Prohibition is nothing less than a grotesque dystopian nightmare; if you support it you must be either ignorant, stupid, brainwashed, insane or corrupt.
Preachin' to the choir, brother.
But it's for the children!!!
To quote the late George Carlin, "Fuck the Children!"
How is it lawful to arrest anyone on the basis of a false claim, and then disallow exculpatory evidence?
Here is the law:
Federal law states: "Marijuana is classified as a Schedule I substance, ?812(c), based on its high potential for abuse, no accepted medical use, and no accepted safety for use in medically supervised treatment, ?812(b)(1). This classification renders the manufacture, distribution, or possession of marijuana a criminal offense. ??841(a)(1), 844(a). Pp. 6?11."

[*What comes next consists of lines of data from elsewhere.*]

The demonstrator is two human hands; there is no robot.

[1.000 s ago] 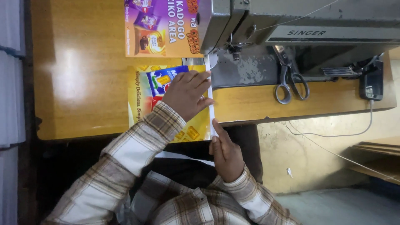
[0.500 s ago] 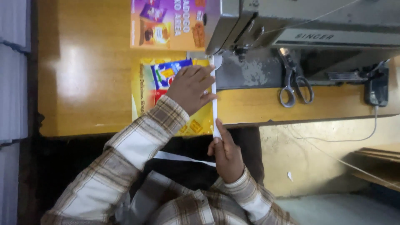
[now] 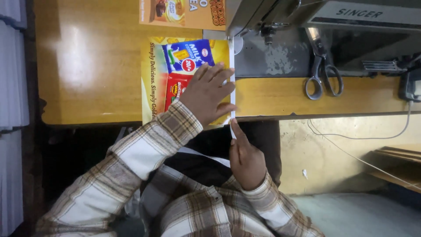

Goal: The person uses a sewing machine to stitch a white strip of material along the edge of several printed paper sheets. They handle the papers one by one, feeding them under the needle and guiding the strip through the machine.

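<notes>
A yellow printed sheet [image 3: 153,79] with blue and red pack pictures lies on the wooden table [image 3: 87,66], its far end under the sewing machine head [image 3: 272,13]. My left hand [image 3: 206,94] rests flat on the sheet with fingers spread, pressing it down. A narrow white strip [image 3: 232,66] runs along the sheet's right edge toward the needle area. My right hand [image 3: 245,158] is at the table's near edge, with its fingers pinching the strip's lower end.
Scissors [image 3: 322,70] lie on the machine bed to the right. A second, orange printed sheet [image 3: 184,13] lies beyond the machine head. A thin cable [image 3: 351,136] hangs off the table's right side. Pale stacked material [image 3: 13,87] stands at the far left.
The whole scene has slid upward in the view. My left hand stays flat on the sheet. My right hand has come up closer to the table edge along the strip.
</notes>
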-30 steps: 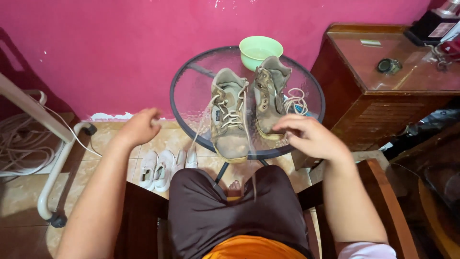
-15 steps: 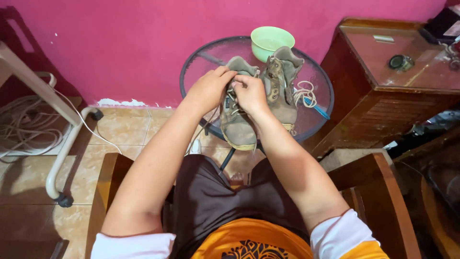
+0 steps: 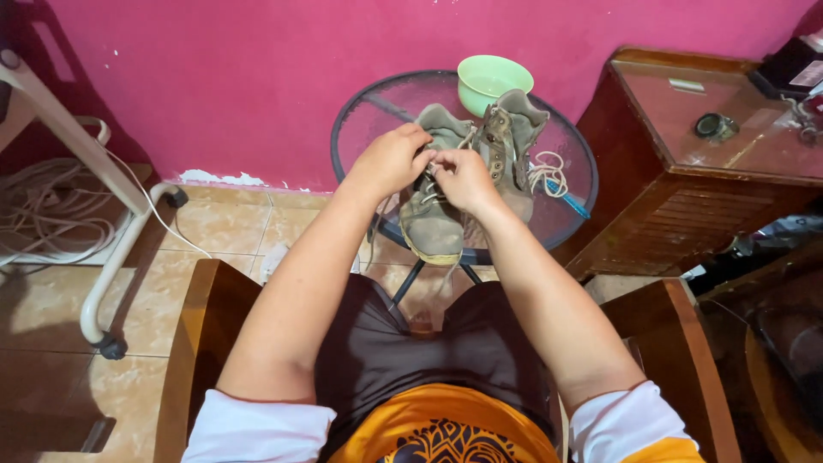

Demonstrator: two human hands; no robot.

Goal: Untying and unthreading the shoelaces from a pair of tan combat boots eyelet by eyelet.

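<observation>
My left hand (image 3: 390, 160) and right hand (image 3: 460, 178) are pinched shut on the lace (image 3: 426, 178) of the near boot (image 3: 431, 210), fingertips meeting over its tongue. That boot stands on the round glass table (image 3: 364, 120), touching a second boot (image 3: 513, 146); a green bowl (image 3: 492, 79) sits behind them.

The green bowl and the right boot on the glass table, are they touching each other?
Cannot tell. In the head view the right boot's collar overlaps the green bowl's lower rim, so neither a gap nor a contact shows plainly; the boot may simply stand in front.
</observation>
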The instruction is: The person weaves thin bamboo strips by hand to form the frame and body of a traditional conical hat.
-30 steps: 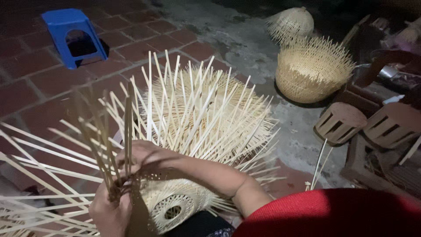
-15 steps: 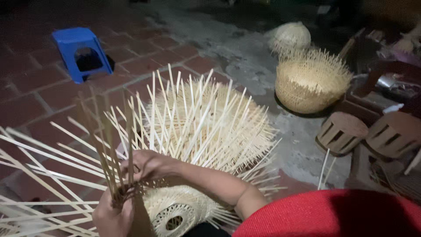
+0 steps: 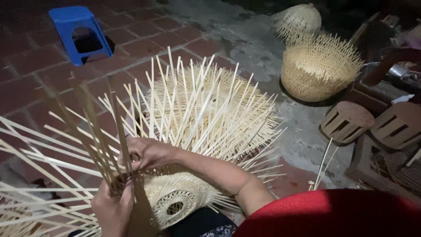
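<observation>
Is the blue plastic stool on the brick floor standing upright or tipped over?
Upright. The blue plastic stool stands with its flat seat on top and its legs down on the red brick floor, apart from both hands.

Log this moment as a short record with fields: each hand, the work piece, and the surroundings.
left hand: grips a bundle of upright bamboo strips at the rim
right hand: fingers on the weave beside the strips
work piece: half-woven bamboo basket, loose spokes fanning out
behind it: stack of unfinished baskets
floor: red brick floor, blue plastic stool
far right: spiky-rimmed basket
</observation>
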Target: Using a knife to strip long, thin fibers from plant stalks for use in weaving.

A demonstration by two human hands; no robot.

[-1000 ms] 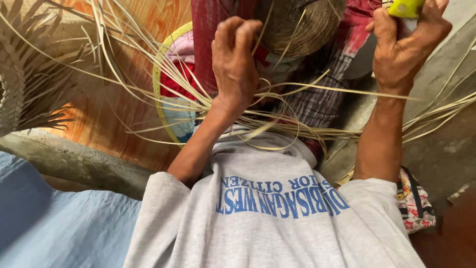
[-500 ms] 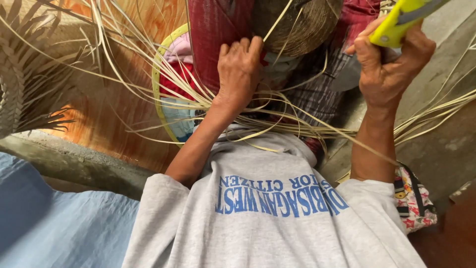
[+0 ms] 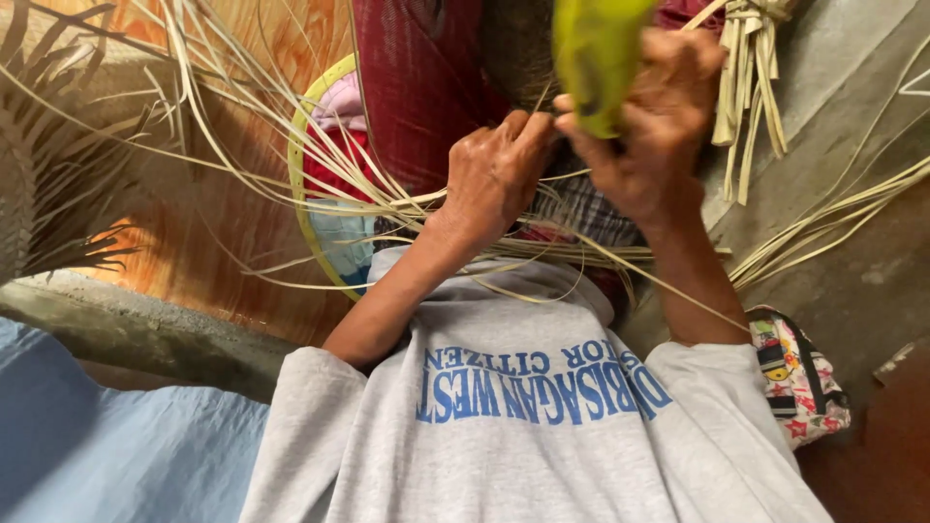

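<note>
Pinching thin straw strips (image 3: 542,254) near the middle of the frame, the left hand (image 3: 494,174) was curled shut on them so they were kept tight. A yellow-green tool (image 3: 596,58) was gripped in the right hand (image 3: 649,136) at the top, close beside the left. More loose strips were spread to the upper left, over a round, yellow-rimmed tray (image 3: 302,228).

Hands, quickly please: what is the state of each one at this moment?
Left hand: closed, fingers pinching the pale weaving strips.
Right hand: closed around a yellow-green object.
</note>
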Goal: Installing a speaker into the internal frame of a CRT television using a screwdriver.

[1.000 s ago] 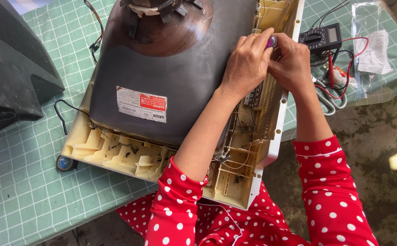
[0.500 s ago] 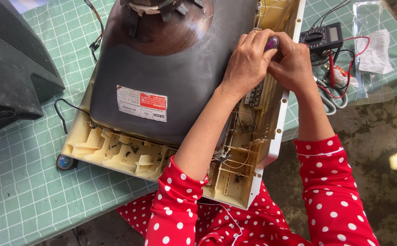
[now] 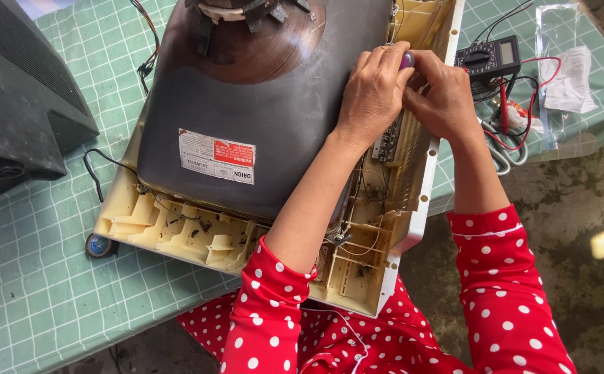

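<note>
Top-down view: an old TV set, back cover off, lies face-down on a desk (image 3: pixel 32 291) w/ a green grid mat. Its dark picture tube (image 3: pixel 260 125) sits in a cream plastic frame (image 3: pixel 177 235). Both hands meet at the frame's upper right edge — left hand (image 3: pixel 371 97) w/ fingers curled over a small purple tool handle (image 3: pixel 406 59), right hand (image 3: pixel 444 93) pressed beside it, fingers bent; can't tell what it grips. Red polka-dot sleeves. Black multimeter (image 3: pixel 489 59) w/ red leads just right of the hands; black TV shell (image 3: pixel 18 104) at far left.
</note>
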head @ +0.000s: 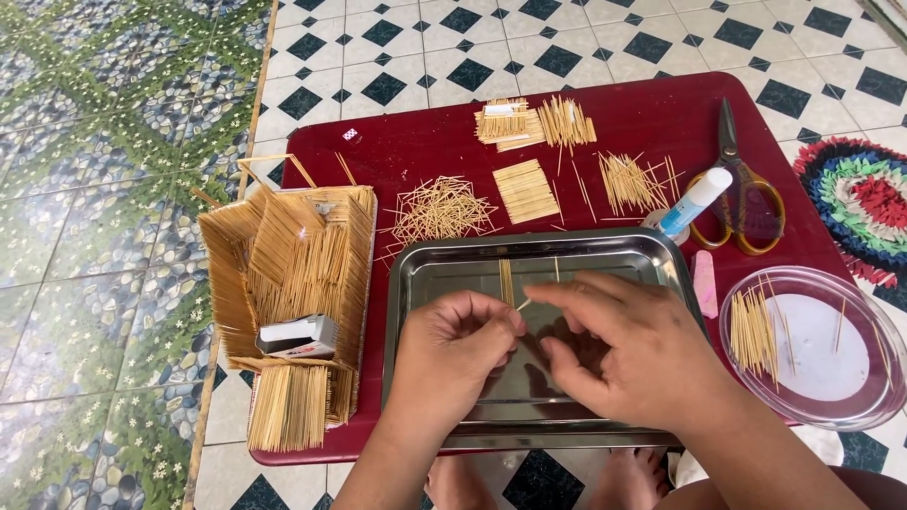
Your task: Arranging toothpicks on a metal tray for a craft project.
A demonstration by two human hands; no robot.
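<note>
Both your hands pinch one toothpick (522, 304) between them, left hand (458, 345) and right hand (624, 345), right over the steel tray (425, 283) on the red bench (416, 151).

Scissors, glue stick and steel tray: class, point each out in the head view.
scissors (729, 142), head view, on the blades.
glue stick (694, 200), head view, mid-tube.
steel tray (444, 274), head view, bare floor at left.

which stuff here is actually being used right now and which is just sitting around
In use: left hand, right hand, toothpick pinched between them, steel tray.

Lying about: scissors, glue bottle, toothpick model, clear lid, loose toothpick pile.
</note>
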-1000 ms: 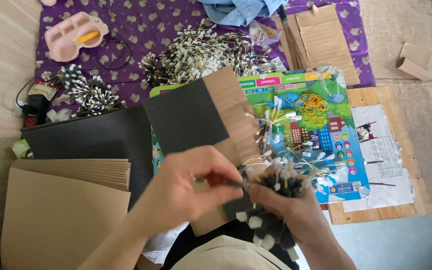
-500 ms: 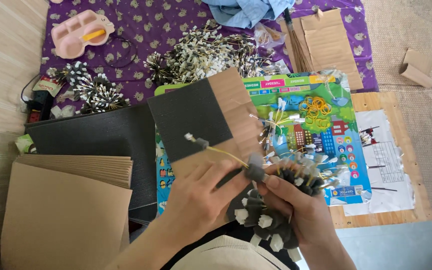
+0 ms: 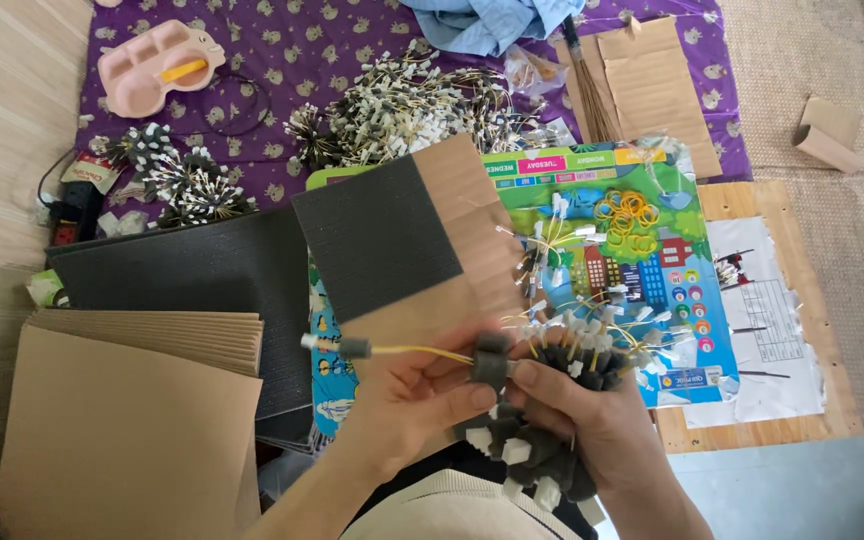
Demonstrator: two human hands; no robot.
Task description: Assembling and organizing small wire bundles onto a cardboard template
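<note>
Pulled farther out since half a second ago, the yellow wire (image 3: 422, 351) now juts left of the bundle (image 3: 542, 400).
Left hand (image 3: 412, 400) pinches the wire's grey foam sleeve; right hand (image 3: 592, 420) grips the bundle of capped wires. Behind the bundle, finished clusters (image 3: 402, 105) pile up, while loose wires (image 3: 562, 250) on the glossy board remain, so work seems partway.

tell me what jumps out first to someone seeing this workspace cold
Low in the middle, the left hand and right hand grip a bundle of yellow wires with grey foam sleeves, one wire sticking out leftward. Behind them lies a bright cartoon board, and a heap of finished wire bundles sits on the purple cloth.
</note>
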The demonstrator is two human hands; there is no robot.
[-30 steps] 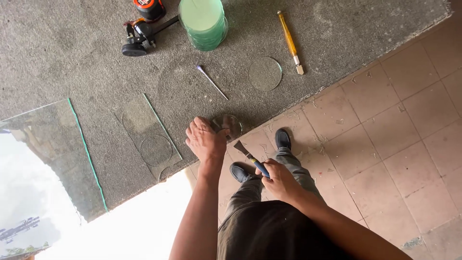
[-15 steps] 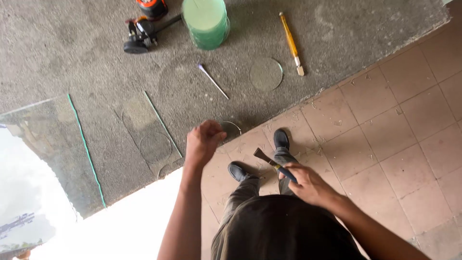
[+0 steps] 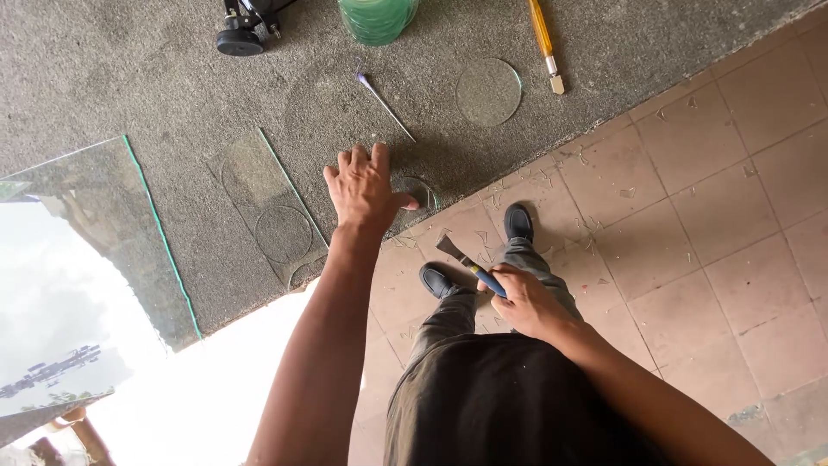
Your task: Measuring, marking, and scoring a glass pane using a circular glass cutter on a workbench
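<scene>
Head view, looking down at a grey carpeted worktop and the tiled floor beside it. The left hand lies flat with fingers spread, its grip open, pressing on a small glass disc at the worktop edge. The right hand has its grip closed around blue-handled pliers, held above the floor, just below the disc and apart from it. A second glass disc lies farther up, next to a yellow-handled cutter. A glass strip and a large pane lie to the left.
</scene>
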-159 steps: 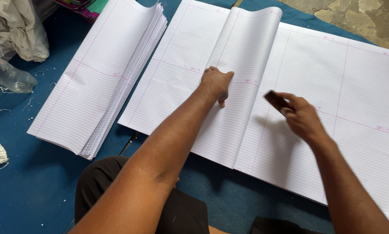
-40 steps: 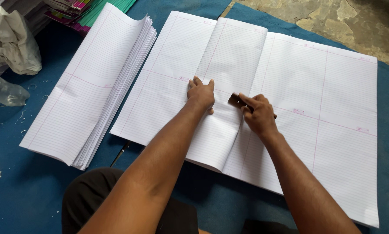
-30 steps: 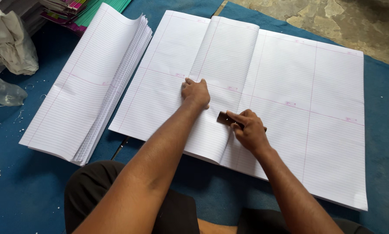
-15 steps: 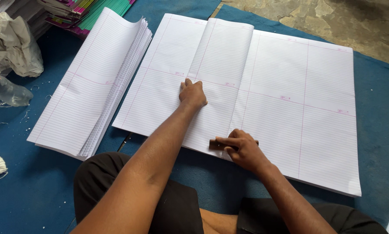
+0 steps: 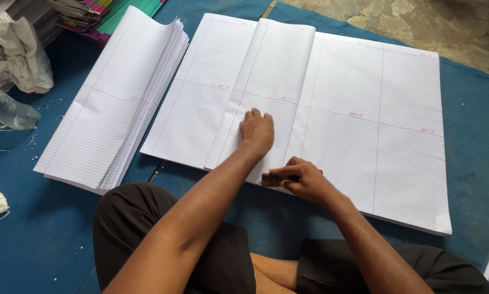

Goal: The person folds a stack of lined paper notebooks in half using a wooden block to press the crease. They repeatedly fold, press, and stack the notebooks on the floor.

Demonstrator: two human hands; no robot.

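Note:
A big sheet of ruled white paper (image 5: 375, 114) lies flat on the blue mat (image 5: 473, 136), with a folded flap (image 5: 271, 76) lying over its left middle. My left hand (image 5: 257, 132) presses flat on the flap, fingers spread. My right hand (image 5: 301, 179) holds a small dark brown block (image 5: 270, 178) against the fold at the sheet's near edge.
A thick stack of folded ruled sheets (image 5: 119, 98) lies to the left. Coloured booklets (image 5: 114, 12) are piled at the top left, beside a crumpled white bag (image 5: 13, 54) and a clear plastic bottle (image 5: 7, 111). Bare stone floor (image 5: 418, 16) lies beyond the mat.
My right hand has drawn the brown block down the fold from mid-sheet to the near edge. The flap, raised and curved earlier, now lies flat. My left hand stays pressed on it.

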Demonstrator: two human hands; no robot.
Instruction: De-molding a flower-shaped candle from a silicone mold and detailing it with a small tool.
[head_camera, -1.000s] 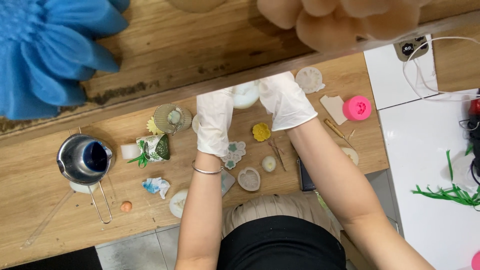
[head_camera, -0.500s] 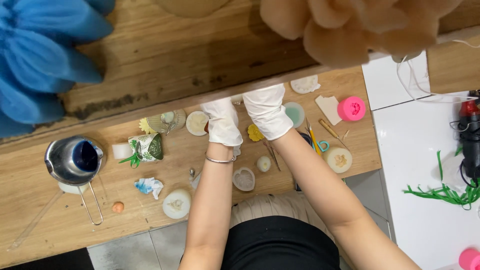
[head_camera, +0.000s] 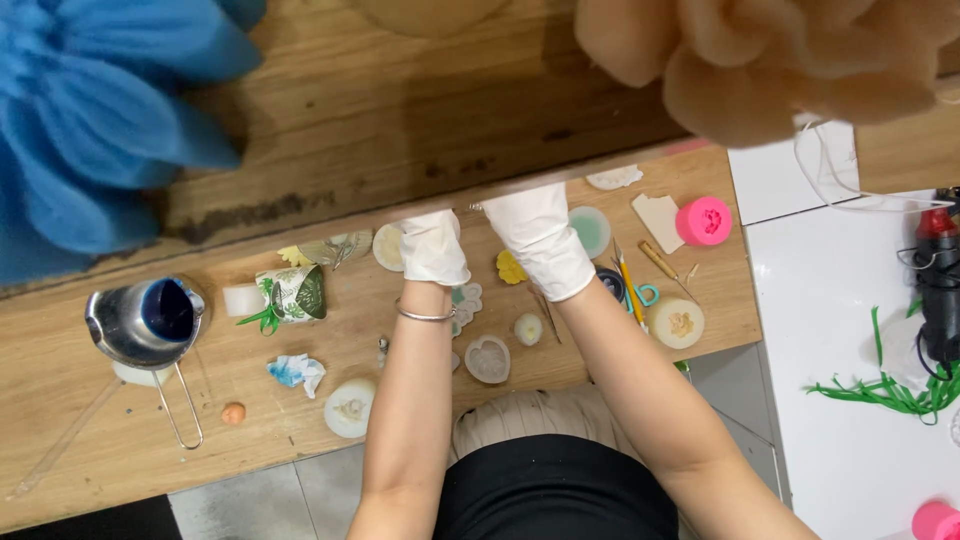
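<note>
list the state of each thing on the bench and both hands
left hand: gloved, at the bench's far edge, grip hidden
right hand: gloved, beside the left, grip hidden
metal pitcher: upright, dark blue liquid inside
heart mould: lying flat, open side up
pink mould: upright
patterned paper cup: tipped on its side

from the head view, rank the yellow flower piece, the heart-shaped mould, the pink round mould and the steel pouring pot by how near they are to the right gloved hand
1. Yellow flower piece, just beside the right hand on its inner side.
2. Heart-shaped mould, toward the person, near the table's front edge.
3. Pink round mould, out to the right.
4. Steel pouring pot, far left, beyond the left hand.
</note>
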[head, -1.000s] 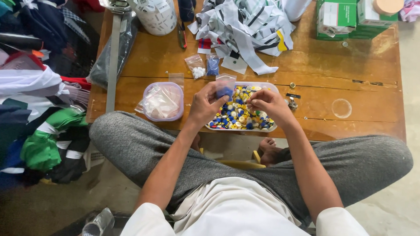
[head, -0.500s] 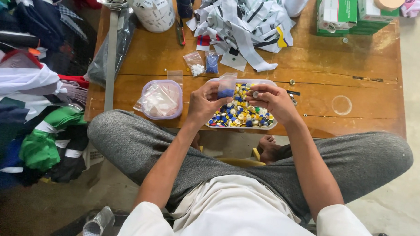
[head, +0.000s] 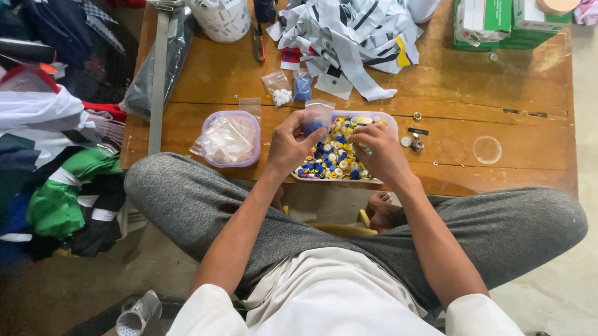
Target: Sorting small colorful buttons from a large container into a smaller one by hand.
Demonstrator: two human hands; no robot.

source: http://www.law.cornell.edu/sup.....54.ZS.html
@Jacob Sullum, @ACLU:
How is this legal?
reference:
http://tinyurl.com/classactionlawsuit
. . . @anyone?
Are you aware the DEA just licensed 55 pharmaceutical companies to grow pot? MSN money is running a story ("Could legal pot give Big Pharma a much-needed high?") that,
"Just last week, the Drug Enforcement Administration said 55 unnamed companies have been granted licenses to grow cannabis in the United States. Observers say the pharmaceutical companies need the pot farms to cultivate weed so they can produce a generic version of the THC pill Marinol, which is marketed by Watson Pharmaceuticals, Inc. (WPI ), and at least one other cannabis-based pill for a wide variety of new uses.
But to grow pot and put organic THC and CBD in pills, the DEA to would need to move organic THC down from Schedule I to the far less restrictive Schedule III, where synthetic THC Marinol currently resides. That's exactly what drug companies have requested. And by all indications, their wish is likely to be granted."
In other words, if big corporations grow dope with the government and put it in a pill, it's medicine. But if you grow it at home or at a dispensary and then put it in a vaporizer, it's a felony. If they suspect you, they break down your door shoot you 22 times and accuse you of being a drug dealer as happened to a Marine veteran in Tucson recently.
http://money.msn.com/top-stock.....01edebbea5
I do agree with the legalization of marijuana for medical purposes. Have you ever met a patient that really needs it? Until you do, don't disagree.